J’ai refusé le prix Goncourt en 1975 parce que j’ai été pris de panique. Ils avaient percé mon système de défense, pénétré à l’intérieur, j’étais affolé par la publicité qui me tirait de toutes mes cachettes et par les recherches de mes investigateurs à l’hôpital de Cahors. J’avais peur pour ma mère, qui était morte de sclérose cérébrale et dont je m’étais servi pour le personnage de Madame Rosa du livre. J’avais peur pour l’enfant que je cachais et qui avait peut-être douze ans à trente-quatre, comme moi, ou quarante, ou cent ou deux cent mille ans et encore davantage, car il faut remonter à la source du mal pour avoir le droit de plaider non coupable.

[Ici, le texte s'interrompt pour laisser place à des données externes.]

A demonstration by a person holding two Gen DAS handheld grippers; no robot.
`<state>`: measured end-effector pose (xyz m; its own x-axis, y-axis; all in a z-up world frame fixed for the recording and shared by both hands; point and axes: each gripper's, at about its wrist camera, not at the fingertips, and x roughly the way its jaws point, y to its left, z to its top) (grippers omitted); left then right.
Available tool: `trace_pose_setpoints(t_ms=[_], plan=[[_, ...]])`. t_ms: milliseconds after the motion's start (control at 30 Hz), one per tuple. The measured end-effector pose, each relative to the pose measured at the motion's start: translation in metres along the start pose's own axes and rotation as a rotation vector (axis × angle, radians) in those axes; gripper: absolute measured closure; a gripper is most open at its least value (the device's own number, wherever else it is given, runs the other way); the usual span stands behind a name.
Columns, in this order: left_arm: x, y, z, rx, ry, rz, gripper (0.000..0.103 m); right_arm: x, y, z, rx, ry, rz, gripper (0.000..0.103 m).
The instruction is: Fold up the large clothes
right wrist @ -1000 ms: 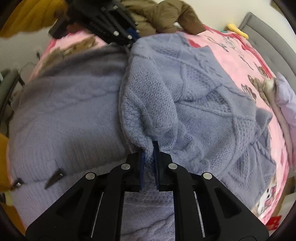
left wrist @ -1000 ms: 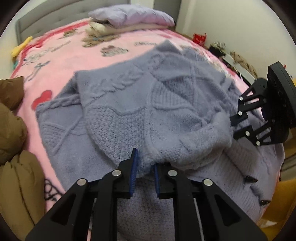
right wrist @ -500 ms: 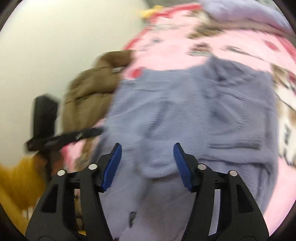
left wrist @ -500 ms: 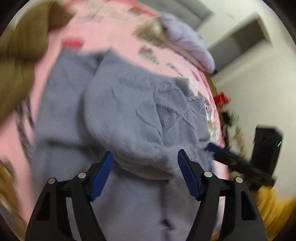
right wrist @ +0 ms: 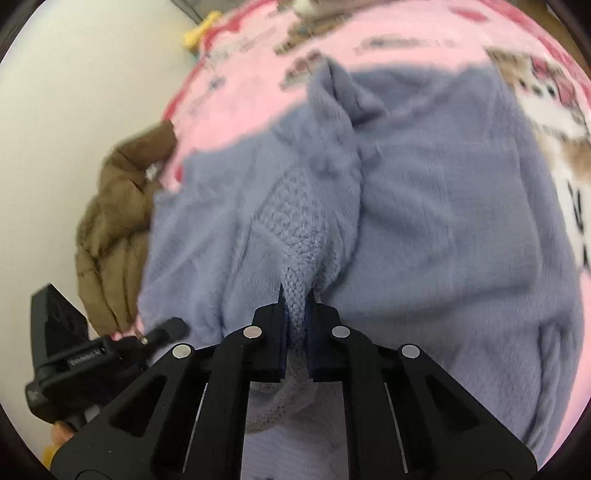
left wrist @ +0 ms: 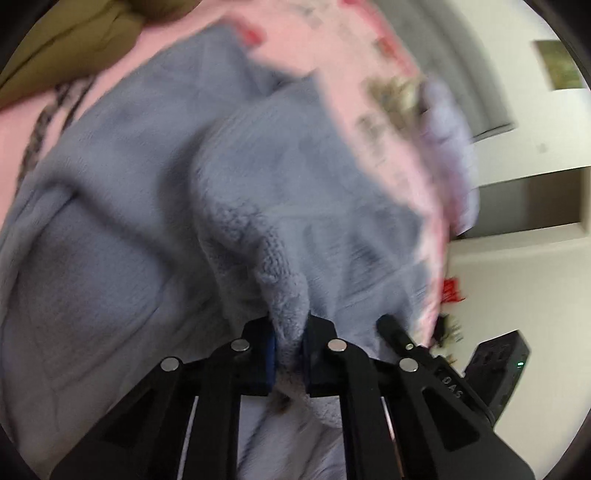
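Note:
A grey-blue knit sweater lies spread on the bed, partly folded over itself. My left gripper is closing its jaws, and a bunched ridge of the knit is pinched between the blue pads. My right gripper is closing too, with a raised fold of the sweater squeezed between its pads. Each gripper shows in the other's view: the right gripper just right of the left one, the left gripper at the lower left. Both views are blurred.
A pink printed blanket covers the bed under the sweater. A brown puffer jacket lies at the bed's edge by the wall. A stack of folded clothes sits at the far end, and a yellow toy lies near the headboard.
Both grippers let go of the folded edge they held, opened wide while rolling, and have come together on new folds of the sweater. The right gripper has shifted sideways along the garment.

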<state>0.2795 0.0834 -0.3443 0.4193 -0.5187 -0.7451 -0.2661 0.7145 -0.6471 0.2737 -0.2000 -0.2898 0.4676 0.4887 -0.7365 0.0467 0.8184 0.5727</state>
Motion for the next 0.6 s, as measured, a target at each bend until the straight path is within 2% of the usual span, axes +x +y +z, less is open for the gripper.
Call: trace_pose_setpoints(t_ms=[100, 167, 200, 267, 300, 367, 433, 500, 600], plan=[[-0.023, -0.023, 0.006, 0.095, -0.17, -0.165, 0.094, -0.032, 0.022, 0.023, -0.138, -0.142, -0.016, 0.098], [-0.032, -0.033, -0.003, 0.211, -0.252, -0.215, 0.094, -0.038, 0.03, 0.031, -0.225, -0.151, -0.073, 0.098], [-0.029, -0.031, -0.007, 0.224, -0.247, -0.215, 0.094, -0.037, 0.028, 0.029, -0.238, -0.128, -0.101, 0.098], [-0.015, -0.008, -0.021, 0.174, -0.161, -0.184, 0.094, -0.026, 0.013, 0.019, -0.204, -0.048, -0.105, 0.098], [-0.006, 0.011, -0.032, 0.133, -0.113, -0.142, 0.094, -0.021, 0.004, 0.011, -0.184, -0.013, -0.108, 0.098], [0.002, 0.035, -0.044, 0.101, -0.079, -0.081, 0.094, -0.007, -0.008, -0.01, -0.171, 0.059, -0.101, 0.098], [0.004, 0.062, -0.053, 0.07, -0.052, -0.039, 0.094, 0.004, -0.011, -0.026, -0.198, 0.087, -0.122, 0.097], [0.009, 0.074, -0.052, 0.069, -0.028, -0.032, 0.091, 0.014, -0.014, -0.038, -0.202, 0.107, -0.132, 0.093], [0.013, 0.071, -0.05, 0.134, -0.025, -0.016, 0.09, 0.016, -0.017, -0.042, -0.191, 0.09, -0.124, 0.087]])
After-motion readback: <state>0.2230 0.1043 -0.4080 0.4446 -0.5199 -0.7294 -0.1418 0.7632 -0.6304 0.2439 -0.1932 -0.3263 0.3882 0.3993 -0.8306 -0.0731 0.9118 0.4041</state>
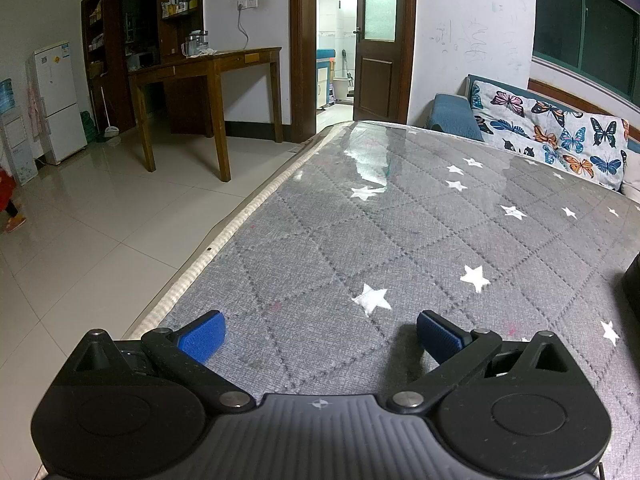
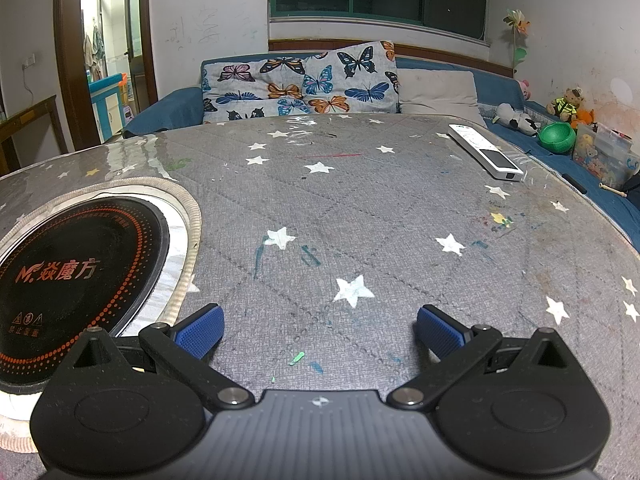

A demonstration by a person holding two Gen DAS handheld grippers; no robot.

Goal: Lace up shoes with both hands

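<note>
Shoes were in neither view — you held the left gripper and right gripper spread wide, empty, over the table. Laces probably handle limp — pinch near the tips.

Both tools look alike: the left hand-held gripper and the right hand-held gripper have matte black ribbed bodies, round side housings, silver pivot screws, a small crosshair mark, and textured blue finger pads.
</note>
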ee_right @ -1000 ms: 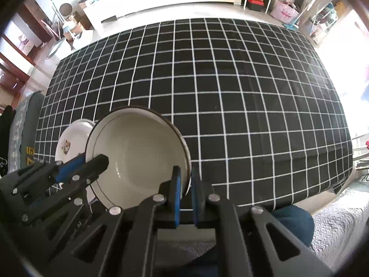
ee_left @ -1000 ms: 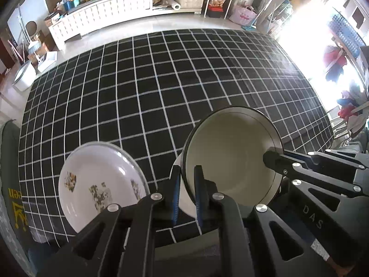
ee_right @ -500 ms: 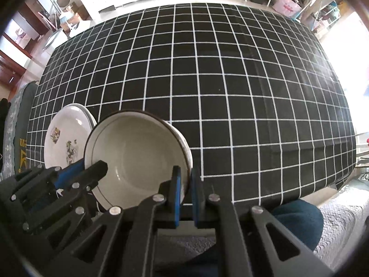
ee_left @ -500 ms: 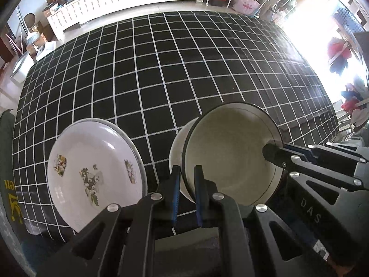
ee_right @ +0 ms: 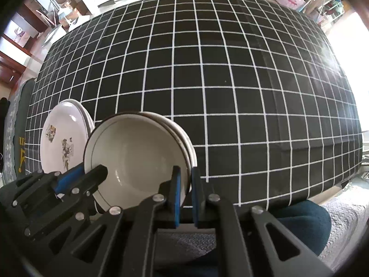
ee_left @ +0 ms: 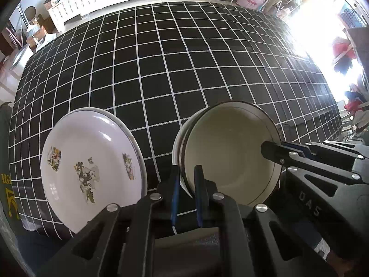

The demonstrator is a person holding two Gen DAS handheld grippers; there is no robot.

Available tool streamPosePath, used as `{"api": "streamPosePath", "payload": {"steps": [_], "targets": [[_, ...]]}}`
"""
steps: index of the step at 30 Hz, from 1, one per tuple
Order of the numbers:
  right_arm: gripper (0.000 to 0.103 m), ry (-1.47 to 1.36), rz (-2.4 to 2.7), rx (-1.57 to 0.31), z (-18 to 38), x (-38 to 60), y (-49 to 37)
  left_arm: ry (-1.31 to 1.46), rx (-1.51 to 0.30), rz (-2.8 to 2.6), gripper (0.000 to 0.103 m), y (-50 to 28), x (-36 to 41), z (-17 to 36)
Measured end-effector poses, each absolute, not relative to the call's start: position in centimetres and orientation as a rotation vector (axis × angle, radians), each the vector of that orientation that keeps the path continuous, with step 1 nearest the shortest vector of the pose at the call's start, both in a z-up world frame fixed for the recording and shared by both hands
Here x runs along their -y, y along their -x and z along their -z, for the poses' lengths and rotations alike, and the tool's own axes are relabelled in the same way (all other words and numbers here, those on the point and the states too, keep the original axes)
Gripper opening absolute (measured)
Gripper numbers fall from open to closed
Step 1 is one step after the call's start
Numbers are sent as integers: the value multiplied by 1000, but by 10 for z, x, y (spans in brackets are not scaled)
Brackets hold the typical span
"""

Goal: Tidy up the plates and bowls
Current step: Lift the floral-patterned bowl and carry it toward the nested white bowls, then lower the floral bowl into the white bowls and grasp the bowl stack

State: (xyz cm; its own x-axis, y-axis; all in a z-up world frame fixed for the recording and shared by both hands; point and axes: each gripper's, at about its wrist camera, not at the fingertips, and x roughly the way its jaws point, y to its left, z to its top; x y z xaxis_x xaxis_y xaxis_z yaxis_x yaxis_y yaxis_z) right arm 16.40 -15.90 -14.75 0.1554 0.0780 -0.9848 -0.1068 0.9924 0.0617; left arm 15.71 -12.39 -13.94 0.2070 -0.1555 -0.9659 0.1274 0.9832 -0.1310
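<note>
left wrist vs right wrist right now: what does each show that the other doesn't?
Left wrist only: the right gripper from the side, clamping the stacked bowls at their right rim; bright window glare at right.

Right wrist only: the left gripper from the side, on the bowls' left rim; a teal cushion below the table edge.

Both: the bowls, the floral plate stack, the black grid tablecloth.

A black cloth with a white grid is covering the whole surface. Toward seven o'clock, a flower-printed plate is sitting near the edge, stacked on another plate whose rim is peeking out behind it.
</note>
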Motion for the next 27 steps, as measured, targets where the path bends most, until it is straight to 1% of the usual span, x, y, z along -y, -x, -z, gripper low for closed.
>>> {"api": "streamPosePath", "payload": {"steps": [16,23,25,27], "targets": [[12,79,-141,-1401,148,152,-161,-48,-1337,196,10,-157,137,142],[12,37,-153,-1416,146,159,-164,-20,-1339,211,10,-160,133,141],[14,42,-164,-1402,142,159,-165,-17,-1322,211,12,-158,129,136],[20,59,-164,-1370,136,160,-164,-6,-1299,216,14,-158,127,132]]}}
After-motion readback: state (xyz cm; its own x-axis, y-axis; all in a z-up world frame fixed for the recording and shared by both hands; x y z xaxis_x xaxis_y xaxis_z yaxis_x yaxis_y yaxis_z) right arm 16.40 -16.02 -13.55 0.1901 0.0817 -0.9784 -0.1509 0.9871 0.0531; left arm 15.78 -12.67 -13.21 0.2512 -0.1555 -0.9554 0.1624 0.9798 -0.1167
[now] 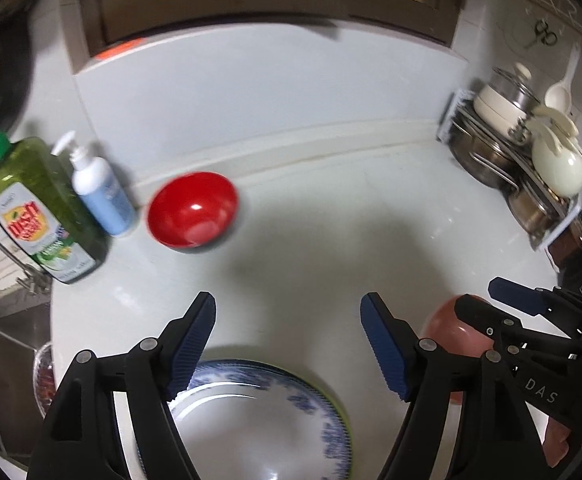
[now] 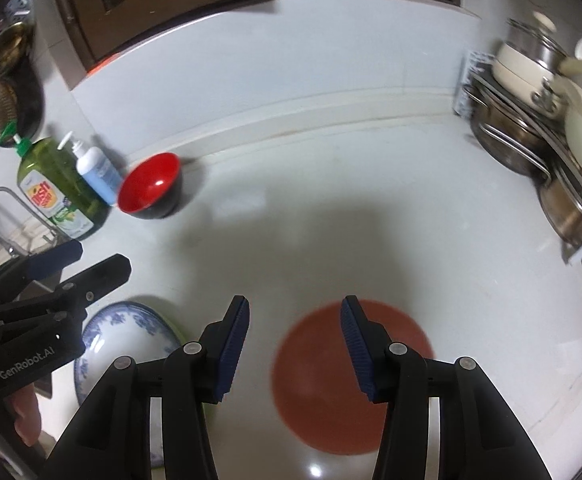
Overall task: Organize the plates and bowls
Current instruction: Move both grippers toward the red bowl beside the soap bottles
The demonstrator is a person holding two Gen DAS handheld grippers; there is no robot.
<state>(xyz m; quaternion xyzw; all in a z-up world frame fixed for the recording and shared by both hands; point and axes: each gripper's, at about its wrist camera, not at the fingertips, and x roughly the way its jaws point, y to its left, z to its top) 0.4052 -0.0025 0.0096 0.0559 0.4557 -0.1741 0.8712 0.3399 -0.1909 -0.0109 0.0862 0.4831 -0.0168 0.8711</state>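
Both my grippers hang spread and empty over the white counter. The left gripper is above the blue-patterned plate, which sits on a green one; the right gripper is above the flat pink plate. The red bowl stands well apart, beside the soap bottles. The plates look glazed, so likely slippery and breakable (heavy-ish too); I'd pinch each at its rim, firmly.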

J’ai donc refusé le prix, mais ça n’a fait qu’aggraver ma visibilité. On a dit que j’étais publicitaire.
J’ai été traité depuis et ça va mieux, merci. Au cours de mon dernier séjour en clinique, j’ai même écrit un troisième livre.
« S’est imaginé à plusieurs reprises être un python afin d’échapper à son caractère humain et se soustraire ainsi aux responsabilités, obligations et culpabilités qu’il comporte. A tiré de son état de python un roman, Gros-Câlin, s’utilisant ainsi lui-même, conséquence d’une longue pratique de la masturbation. »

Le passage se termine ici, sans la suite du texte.